Work to be completed: Report, as a bare number, how many lines of the entries below contain "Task".

Data excerpts:
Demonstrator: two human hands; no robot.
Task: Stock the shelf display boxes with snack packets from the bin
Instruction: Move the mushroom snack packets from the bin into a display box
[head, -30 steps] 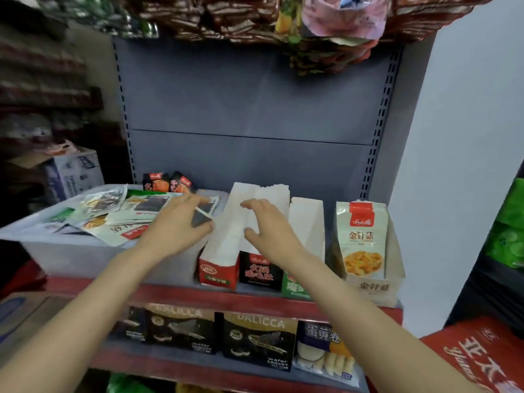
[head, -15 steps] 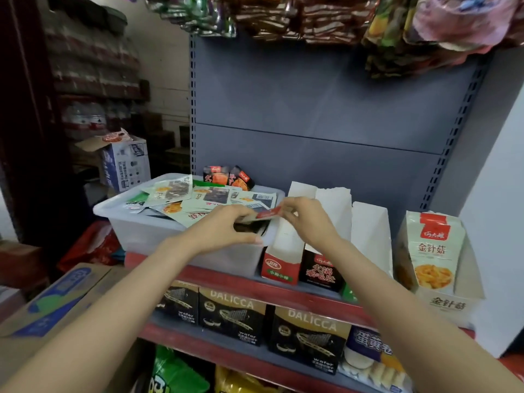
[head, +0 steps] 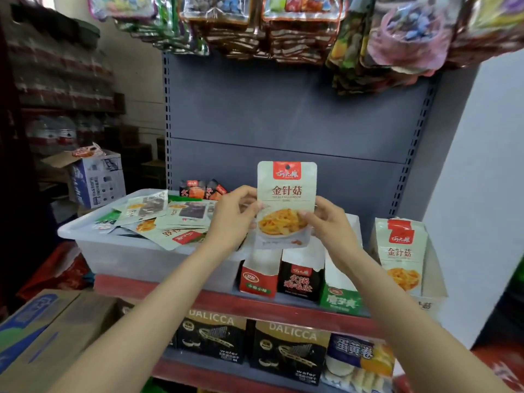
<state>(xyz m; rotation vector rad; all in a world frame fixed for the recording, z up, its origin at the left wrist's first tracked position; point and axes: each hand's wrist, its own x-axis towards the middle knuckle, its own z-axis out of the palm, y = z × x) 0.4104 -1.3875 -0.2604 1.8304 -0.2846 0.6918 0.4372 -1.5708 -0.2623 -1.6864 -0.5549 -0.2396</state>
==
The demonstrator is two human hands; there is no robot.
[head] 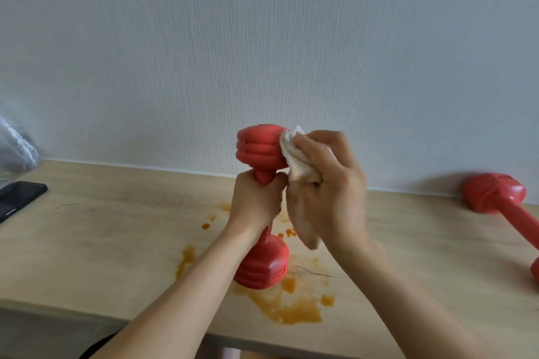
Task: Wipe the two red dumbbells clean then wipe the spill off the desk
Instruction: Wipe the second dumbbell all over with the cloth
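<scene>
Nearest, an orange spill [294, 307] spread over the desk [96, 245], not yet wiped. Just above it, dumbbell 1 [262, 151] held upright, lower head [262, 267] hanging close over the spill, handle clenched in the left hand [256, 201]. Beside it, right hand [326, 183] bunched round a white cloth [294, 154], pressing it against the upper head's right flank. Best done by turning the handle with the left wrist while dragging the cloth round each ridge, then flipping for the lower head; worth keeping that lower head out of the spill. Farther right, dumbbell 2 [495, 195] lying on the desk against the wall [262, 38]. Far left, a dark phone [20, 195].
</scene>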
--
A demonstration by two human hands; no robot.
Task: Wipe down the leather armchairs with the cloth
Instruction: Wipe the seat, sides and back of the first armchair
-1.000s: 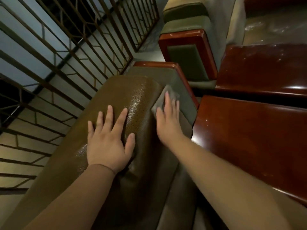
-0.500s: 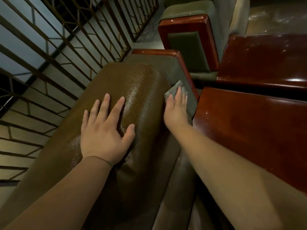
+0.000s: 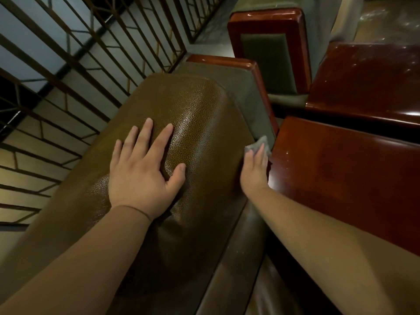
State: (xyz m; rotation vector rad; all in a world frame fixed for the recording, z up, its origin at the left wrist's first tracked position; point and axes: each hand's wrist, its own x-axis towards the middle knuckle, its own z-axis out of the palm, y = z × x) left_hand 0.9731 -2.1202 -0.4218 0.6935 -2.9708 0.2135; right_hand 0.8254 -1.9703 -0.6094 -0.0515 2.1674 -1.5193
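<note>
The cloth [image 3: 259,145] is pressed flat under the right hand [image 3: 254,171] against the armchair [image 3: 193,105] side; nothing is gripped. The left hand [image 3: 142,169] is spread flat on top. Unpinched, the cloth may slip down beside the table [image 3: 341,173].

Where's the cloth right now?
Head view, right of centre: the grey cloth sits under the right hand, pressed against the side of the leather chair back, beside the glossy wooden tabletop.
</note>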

Solution for this problem: 3